ABOUT THIS TASK ▸ In the entries that follow, copy exactly each line from the first through the line with "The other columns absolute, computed".

EXERCISE DATA ▸
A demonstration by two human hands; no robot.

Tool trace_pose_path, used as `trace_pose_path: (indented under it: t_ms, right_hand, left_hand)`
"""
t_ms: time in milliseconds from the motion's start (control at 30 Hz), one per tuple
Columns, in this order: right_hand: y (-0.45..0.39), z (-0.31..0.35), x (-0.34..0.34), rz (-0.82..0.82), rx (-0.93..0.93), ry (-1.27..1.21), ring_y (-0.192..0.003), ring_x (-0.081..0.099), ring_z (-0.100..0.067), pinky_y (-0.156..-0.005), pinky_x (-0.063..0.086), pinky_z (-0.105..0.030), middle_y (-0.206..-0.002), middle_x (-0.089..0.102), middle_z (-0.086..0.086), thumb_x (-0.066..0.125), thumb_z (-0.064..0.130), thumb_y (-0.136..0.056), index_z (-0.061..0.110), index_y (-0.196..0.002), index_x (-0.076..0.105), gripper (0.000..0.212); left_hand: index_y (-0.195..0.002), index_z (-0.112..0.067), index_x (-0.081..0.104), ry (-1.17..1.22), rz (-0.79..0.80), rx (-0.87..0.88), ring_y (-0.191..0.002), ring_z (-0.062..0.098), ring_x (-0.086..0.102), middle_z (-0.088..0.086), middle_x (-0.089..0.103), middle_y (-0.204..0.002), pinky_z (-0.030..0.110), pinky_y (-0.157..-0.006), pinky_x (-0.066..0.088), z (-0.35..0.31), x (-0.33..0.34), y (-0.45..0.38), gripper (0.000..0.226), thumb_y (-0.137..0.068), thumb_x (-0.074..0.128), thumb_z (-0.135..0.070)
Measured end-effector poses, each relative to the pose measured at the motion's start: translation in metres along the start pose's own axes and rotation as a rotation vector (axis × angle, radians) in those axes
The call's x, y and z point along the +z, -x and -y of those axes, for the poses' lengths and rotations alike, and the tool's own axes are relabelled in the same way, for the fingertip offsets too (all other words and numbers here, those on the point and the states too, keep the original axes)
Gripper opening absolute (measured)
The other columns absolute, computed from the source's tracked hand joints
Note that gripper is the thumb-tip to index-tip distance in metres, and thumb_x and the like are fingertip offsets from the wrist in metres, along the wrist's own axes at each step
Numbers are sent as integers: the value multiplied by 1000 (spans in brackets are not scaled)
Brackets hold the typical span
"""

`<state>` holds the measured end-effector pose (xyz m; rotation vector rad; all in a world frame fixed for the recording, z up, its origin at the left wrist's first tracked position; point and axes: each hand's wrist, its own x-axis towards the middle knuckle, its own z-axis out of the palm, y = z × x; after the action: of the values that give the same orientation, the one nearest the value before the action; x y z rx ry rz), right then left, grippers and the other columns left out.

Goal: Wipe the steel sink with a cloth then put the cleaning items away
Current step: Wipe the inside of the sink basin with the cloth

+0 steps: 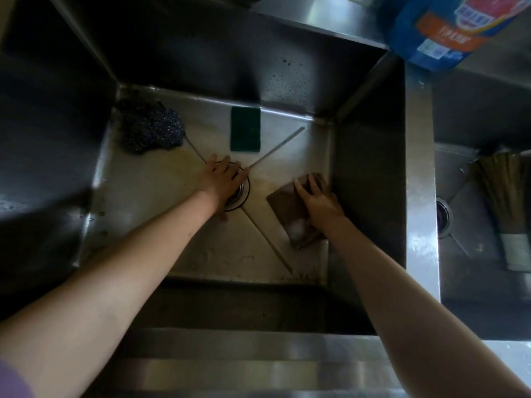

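I look down into a deep steel sink [149,196]. My right hand [319,201] presses flat on a brown cloth [283,206] spread on the sink floor near the right wall; a little foam shows on the cloth. My left hand [222,180] rests palm down over the round drain [240,196] in the middle, fingers spread, holding nothing. A green scouring pad [245,133] lies by the back wall. A dark steel-wool scrubber [149,130] sits in the back left corner.
A blue and orange detergent bag [442,27] stands on the ledge at the back right. A second basin [471,254] to the right holds a bamboo brush [505,208]. A steel divider [419,196] separates the two basins.
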<state>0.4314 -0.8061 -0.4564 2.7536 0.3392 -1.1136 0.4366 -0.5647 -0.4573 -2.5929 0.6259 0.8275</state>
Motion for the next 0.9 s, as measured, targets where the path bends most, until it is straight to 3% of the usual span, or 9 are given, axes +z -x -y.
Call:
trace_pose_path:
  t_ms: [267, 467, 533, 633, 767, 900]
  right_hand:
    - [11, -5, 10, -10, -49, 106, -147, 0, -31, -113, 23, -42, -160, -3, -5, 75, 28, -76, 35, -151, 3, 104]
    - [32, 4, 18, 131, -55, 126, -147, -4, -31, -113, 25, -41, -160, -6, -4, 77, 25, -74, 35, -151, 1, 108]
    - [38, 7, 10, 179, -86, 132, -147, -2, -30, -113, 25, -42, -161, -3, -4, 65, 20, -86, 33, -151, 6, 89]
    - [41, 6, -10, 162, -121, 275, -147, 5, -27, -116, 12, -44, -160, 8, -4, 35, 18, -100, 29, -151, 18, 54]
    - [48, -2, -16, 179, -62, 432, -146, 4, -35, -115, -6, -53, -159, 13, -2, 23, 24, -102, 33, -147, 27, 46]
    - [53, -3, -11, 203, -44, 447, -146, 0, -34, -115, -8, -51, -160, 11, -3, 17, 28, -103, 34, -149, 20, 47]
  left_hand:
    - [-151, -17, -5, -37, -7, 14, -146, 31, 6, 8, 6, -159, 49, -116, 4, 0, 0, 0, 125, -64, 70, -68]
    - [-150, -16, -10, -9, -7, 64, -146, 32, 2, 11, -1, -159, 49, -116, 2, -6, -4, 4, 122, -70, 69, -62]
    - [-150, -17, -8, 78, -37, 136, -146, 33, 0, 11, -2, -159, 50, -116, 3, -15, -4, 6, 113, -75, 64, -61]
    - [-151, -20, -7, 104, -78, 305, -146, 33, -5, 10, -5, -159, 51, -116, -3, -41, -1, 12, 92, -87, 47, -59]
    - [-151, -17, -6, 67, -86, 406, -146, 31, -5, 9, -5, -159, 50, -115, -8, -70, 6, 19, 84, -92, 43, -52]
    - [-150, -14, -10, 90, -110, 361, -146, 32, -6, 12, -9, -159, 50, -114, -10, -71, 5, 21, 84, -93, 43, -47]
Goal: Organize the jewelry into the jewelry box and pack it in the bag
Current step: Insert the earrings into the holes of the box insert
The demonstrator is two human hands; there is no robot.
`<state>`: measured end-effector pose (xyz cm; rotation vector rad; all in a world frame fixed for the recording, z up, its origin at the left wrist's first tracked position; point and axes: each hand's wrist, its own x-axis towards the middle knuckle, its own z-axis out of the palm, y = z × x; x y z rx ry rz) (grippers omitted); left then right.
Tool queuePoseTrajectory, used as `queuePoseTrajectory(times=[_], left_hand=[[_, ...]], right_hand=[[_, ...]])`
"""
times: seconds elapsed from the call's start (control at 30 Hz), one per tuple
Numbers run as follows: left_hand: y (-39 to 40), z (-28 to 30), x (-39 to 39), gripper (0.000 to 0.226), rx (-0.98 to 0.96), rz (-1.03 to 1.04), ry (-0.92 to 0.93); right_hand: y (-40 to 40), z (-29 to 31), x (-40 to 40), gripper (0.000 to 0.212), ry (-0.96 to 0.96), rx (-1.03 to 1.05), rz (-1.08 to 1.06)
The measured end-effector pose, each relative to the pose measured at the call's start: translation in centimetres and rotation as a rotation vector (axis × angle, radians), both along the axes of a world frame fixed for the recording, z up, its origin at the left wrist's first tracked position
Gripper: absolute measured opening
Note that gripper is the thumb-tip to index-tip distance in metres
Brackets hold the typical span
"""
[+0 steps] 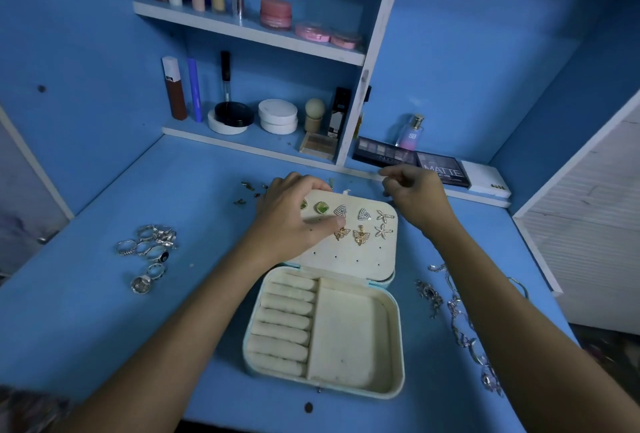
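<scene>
A cream jewelry box lies open on the blue desk, with ring rolls on its left and a bare compartment on its right. Its lid panel holds several earrings in two rows. My left hand rests on the lid's left part, fingers curled over its far edge and thumb next to a gold butterfly earring. My right hand hovers beyond the lid's right corner, fingertips pinched together on something too small to make out. Several rings lie at the left. Necklaces lie at the right.
Small earring pieces are scattered behind the lid at the left. Makeup palettes and a perfume bottle stand at the back right. Shelves with cosmetics rise behind the desk. No bag is in view.
</scene>
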<state>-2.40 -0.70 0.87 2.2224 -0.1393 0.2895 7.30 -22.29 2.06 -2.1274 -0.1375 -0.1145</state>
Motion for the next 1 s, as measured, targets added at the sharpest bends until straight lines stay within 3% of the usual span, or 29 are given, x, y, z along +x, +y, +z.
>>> queuePoseTrajectory(times=[0.23,0.43,0.7,1.0], left_hand=[[-0.2,1.4,-1.3,0.044,0.071,0.024,-0.176],[0.1,1.5,-3.3,0.043,0.137,0.013,-0.514],[0.2,0.8,-6.8,0.036,0.395,0.034,-0.892],[0.6,-0.5,-8.2,0.029,0.409,-0.099,-0.971]], right_hand=[[-0.5,1.3,-2.8,0.013,-0.033,0.184,0.047],[-0.6,2.0,-5.0,0.008,-0.026,0.291,0.073],[0.0,1.7,-7.7,0.012,0.028,0.311,0.117],[0.2,1.5,-10.0,0.010,0.141,0.344,0.197]])
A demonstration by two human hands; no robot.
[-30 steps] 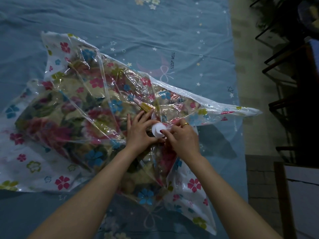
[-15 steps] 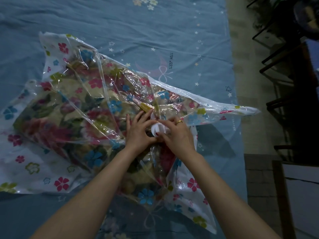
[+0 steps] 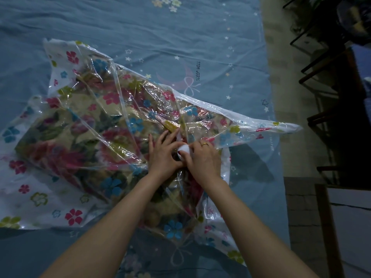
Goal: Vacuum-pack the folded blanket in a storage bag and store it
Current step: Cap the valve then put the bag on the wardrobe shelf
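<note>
A clear storage bag [image 3: 60, 199] printed with flowers lies spread on the bed. Inside it sits the folded floral blanket [image 3: 66, 141], its pattern showing through the plastic. A small white round valve cap [image 3: 184, 149] stands on the bag's top face near the middle. My right hand [image 3: 202, 159], with a ring on one finger, curls its fingers over the cap and grips it. My left hand [image 3: 163, 153] lies on the bag just left of the cap, fingers fairly straight and thumb against the cap's base. Most of the cap is hidden under my fingers.
The bed [image 3: 160, 37] has a blue sheet with stars, a moon and the words SLEEP WELL. A strip of pale floor [image 3: 289, 97] runs along its right side. Dark chairs or a rack [image 3: 341, 117] stand at the far right.
My right hand has closed further over the white cap and covers more of it than a second ago. The left hand has stayed beside it on the bag.
</note>
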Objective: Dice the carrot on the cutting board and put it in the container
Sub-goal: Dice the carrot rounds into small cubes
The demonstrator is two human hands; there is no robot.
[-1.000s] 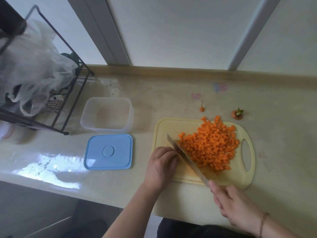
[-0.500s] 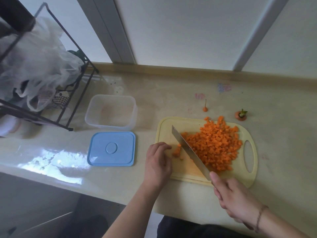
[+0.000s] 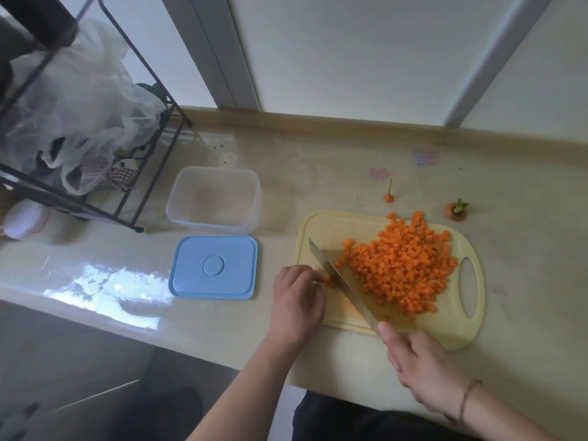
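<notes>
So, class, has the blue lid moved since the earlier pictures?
No. The blue lid lies directly in front of the container, as before, with the same gap to the cutting board.

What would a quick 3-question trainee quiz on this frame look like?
1. True or false: the clear rectangular plastic container already holds diced carrot.
2. Which of the hands grips the steel kitchen knife? A) left hand B) right hand
3. Fill in: the blue square plastic lid lies on the ____, nearer the camera than the container.

Key: 1 false, the orange carrot dice sit on the pale yellow plastic cutting board; 2 B; 3 counter.
</notes>
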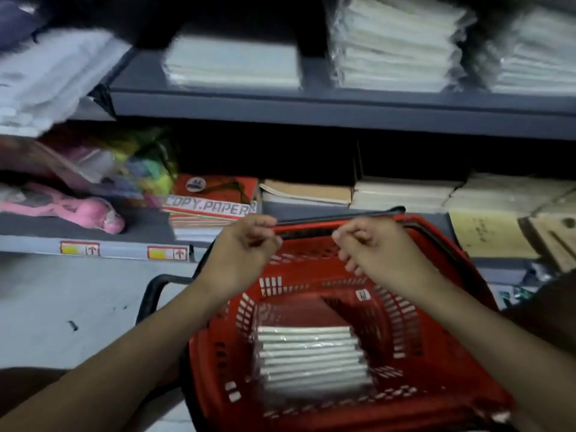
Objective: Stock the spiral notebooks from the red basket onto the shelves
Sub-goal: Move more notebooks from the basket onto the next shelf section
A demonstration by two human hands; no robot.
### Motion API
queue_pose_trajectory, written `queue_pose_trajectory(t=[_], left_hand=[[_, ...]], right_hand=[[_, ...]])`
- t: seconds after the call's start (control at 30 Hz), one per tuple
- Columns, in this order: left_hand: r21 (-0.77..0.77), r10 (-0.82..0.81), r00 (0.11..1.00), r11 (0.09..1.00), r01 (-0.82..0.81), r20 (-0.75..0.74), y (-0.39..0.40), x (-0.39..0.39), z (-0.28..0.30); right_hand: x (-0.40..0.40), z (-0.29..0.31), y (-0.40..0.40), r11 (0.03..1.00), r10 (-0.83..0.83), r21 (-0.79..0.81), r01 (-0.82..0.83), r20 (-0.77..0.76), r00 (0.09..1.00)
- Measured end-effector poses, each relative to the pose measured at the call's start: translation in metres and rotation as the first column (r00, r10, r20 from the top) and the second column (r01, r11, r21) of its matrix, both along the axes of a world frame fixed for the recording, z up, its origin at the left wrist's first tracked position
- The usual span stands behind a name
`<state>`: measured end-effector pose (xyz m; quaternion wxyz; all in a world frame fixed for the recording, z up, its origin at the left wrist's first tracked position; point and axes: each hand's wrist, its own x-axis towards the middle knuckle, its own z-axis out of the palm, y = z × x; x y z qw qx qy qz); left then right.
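A red basket (215, 363) stands low in front of the shelves. At its bottom lies a stack of plastic-wrapped spiral notebooks (311, 360), white edges facing up. A black basket handle (336, 217) is raised across the far rim. My left hand (246, 247) hovers over the basket's far left corner and pinches the left end of that handle. My right hand (371, 247) is over the far right part of the basket, just in front of the handle, fingers curled with nothing visible in them.
The grey upper shelf (311, 104) carries stacks of wrapped white paper goods (396, 45). On the lower shelf (140, 226) lie a red copy paper pack (215, 198), notebook stacks (402, 194), yellowish pads (489, 232) and a pink toy (78, 210). A second black handle (152, 294) hangs at the basket's left.
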<state>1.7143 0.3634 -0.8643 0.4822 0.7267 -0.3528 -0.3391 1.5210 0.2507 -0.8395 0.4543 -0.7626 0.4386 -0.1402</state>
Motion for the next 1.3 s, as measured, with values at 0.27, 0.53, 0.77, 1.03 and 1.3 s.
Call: queue_pose_trajectory(t=[0.27,0.53,0.77,1.03,1.3], left_hand=[[0.59,-0.204,0.979,0.787,0.18,-0.028,0.029,-0.03,-0.057],[0.739,-0.306,0.952,0.637,0.22,-0.02,0.028,-0.033,-0.069],[0.8,-0.318,0.948,0.575,0.171,0.025,0.032,-0.04,-0.078],[0.625,0.032,0.993,0.779,0.048,-0.116,0.045,-0.041,-0.048],[0.355,0.216,0.498,0.913,0.202,-0.839,0.066,-0.048,-0.022]], right_hand=[[-0.041,-0.119,0.027,0.931,-0.131,0.288,0.226,-0.313,0.941],[-0.037,-0.151,0.045,0.918,-0.002,0.356,0.172,-0.432,0.902],[-0.035,-0.151,0.053,0.898,-0.052,0.359,0.255,-0.489,0.871],[-0.054,-0.09,0.061,0.773,-0.337,0.431,0.465,-0.342,0.877],[-0.084,0.009,0.043,0.457,-0.406,0.836,0.303,-0.107,0.907]])
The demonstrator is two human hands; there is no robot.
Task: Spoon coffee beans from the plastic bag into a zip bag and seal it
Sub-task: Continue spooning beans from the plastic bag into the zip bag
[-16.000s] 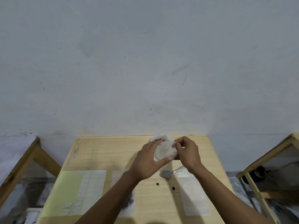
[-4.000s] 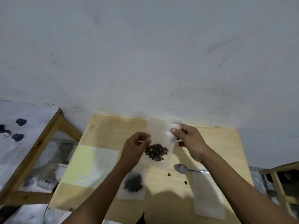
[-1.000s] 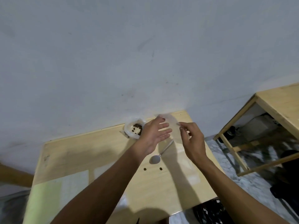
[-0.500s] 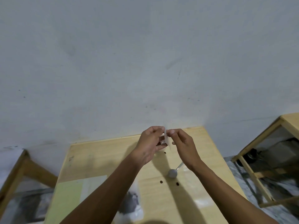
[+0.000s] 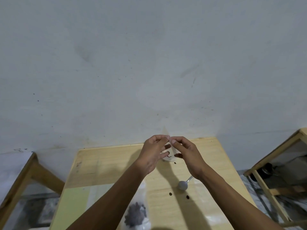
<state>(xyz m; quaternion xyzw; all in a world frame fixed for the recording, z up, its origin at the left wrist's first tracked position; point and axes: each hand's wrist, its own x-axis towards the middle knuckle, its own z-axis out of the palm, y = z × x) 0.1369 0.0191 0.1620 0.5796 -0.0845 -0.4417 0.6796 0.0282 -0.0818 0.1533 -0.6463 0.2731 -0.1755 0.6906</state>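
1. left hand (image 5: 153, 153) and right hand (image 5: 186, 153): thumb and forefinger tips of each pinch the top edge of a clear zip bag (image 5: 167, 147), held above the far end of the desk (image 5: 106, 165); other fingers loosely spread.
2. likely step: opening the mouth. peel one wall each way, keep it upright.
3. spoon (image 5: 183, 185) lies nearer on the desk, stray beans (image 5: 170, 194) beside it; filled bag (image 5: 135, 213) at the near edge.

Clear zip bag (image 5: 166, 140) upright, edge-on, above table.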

EXERCISE RESPONSE ▸
A demonstration by two human hands; no robot.

Tool trace_pose_path, used as `trace_pose_path: (indented under it: t_ms, right_hand, left_hand)`
"""
t_ms: time in milliseconds from the motion's start (control at 30 Hz), one per tuple
Columns, in this order: right_hand: y (-0.45..0.39), z (-0.31..0.35), x (-0.34..0.34), rz (-0.82..0.82), rx (-0.93..0.93), ry (-1.27..1.21), ring_y (-0.192..0.003), ring_x (-0.081..0.099), ring_z (-0.100..0.067), pinky_y (-0.156..-0.005), pinky_x (-0.063..0.086), pinky_z (-0.105..0.030), middle_y (-0.206..-0.002), middle_x (-0.089..0.102), middle_z (-0.086..0.086), thumb_x (-0.066..0.125), thumb_z (-0.064..0.130), thumb_y (-0.136..0.056), index_z (-0.061..0.110), index_y (-0.196..0.002), index_x (-0.076..0.105), gripper (0.000..0.212); left_hand: index_y (-0.195..0.002), index_z (-0.112..0.067), index_x (-0.081..0.104), ry (-1.17..1.22), rz (-0.79..0.80), rx (-0.87..0.88), ring_y (-0.191..0.002), ring_z (-0.062..0.098), ring_x (-0.086..0.102), middle_z (-0.088..0.086), middle_x (-0.089..0.103), middle_y (-0.204..0.002), pinky_z (-0.030..0.110), pinky_y (-0.157..-0.006), pinky_x (-0.066..0.088), z (-0.35..0.31), x (-0.33..0.34), y (-0.45..0.38), gripper (0.000..0.226), thumb_y (-0.137..0.068), thumb_x (-0.074..0.128), thumb_z (-0.135..0.070)
Measured end-effector poses, each relative to the pose measured at the motion's start: translation in metres along the start pose's own axes and rotation as a rotation vector (axis × angle, radians) in those axes
The call's x, y and z point along the +z, -x and -y of those axes, for the poses' lengths and rotations alike, and the tool's own axes are relabelled in the same way, for the fingertip offsets too (all other words and numbers here, those on the point and the states too, keep the original axes)
Gripper opening absolute (measured)
The other columns absolute, computed from the source's tracked hand joints

The exercise output is complete.